As I was angrily flipping through the clothes in the definitely not extra small section and thinking that Mr. Owner should have just gone ahead and asked me how old I was and if all my teeth were my own, I was distracted by a very chatty Muslim woman who came in to buy a cell phone charger. I couldn't help but overhear her conversation with Mr. Owner and his new girlfriend who is from Bangladesh and doesn't speak any English. Mr. Owner and the Muslim woman (who both spoke Bengali so the girlfriend didn't feel left out) had a long conversation about culture and religion here in the U.S. The woman was middle eastern but I never did catch exactly where she was from. I'm not a very good eavesdropper. Mr. Owner wasn't the least bit shy about asking her questions such as why she wasn't wearing a hijab and if she had Christian friends back home. She seemed very excited to answer all his questions and appeared to genuinely love talking about it.

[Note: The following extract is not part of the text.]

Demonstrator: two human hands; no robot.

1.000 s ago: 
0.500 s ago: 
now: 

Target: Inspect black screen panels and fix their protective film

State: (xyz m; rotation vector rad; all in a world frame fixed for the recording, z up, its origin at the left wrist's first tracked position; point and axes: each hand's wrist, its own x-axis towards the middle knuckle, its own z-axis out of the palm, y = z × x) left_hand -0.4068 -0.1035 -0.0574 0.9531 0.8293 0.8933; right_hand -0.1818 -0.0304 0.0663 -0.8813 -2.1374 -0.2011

It was fascinating to listen to the two of them talk about how diverse religions are tolerated and accepted among the people (maybe not so much the government) of their far east and middle eastern homes much more so than here in the U.S., the land of the free. The woman has friends back home who are Muslim, Christian, and Hindi and all are welcome in her family's home. She has faced nothing but discrimination because of her heritage and religion here in the U.S. I was a little embarrassed about that.
I had to give Mr. Owner mental props for not trying to convert the Muslim woman right there on the spot or explain to her how "wrong" her religion is. He is obviously a Christian and his store is part of a ministry. All of us Christians want everyone to know about Jesus and the love He has for them. Unfortunately some well-meaning overzealous Christians forget that it can take time for Jesus to work his way into someone's heart and He rarely finds His way there by being shoved down their throats.
Did I just get all preachy?? I did, didn't I? My bad. I get frustrated at those Christians who make the rest of us look bad. Or even worse, they make my Jesus look bad.
Because Mr. Owner did a fine job of making his Muslim customer feel welcome, I was pretty sure she would come back to the store and maybe develop a friendship with Mr. Owner and Miss Bangladesh. This might eventually lead her to want to know more about Christianity so I decided to be like Jesus and forgive Mr. Owner for his unforgivable question. I'm just all gracious like that.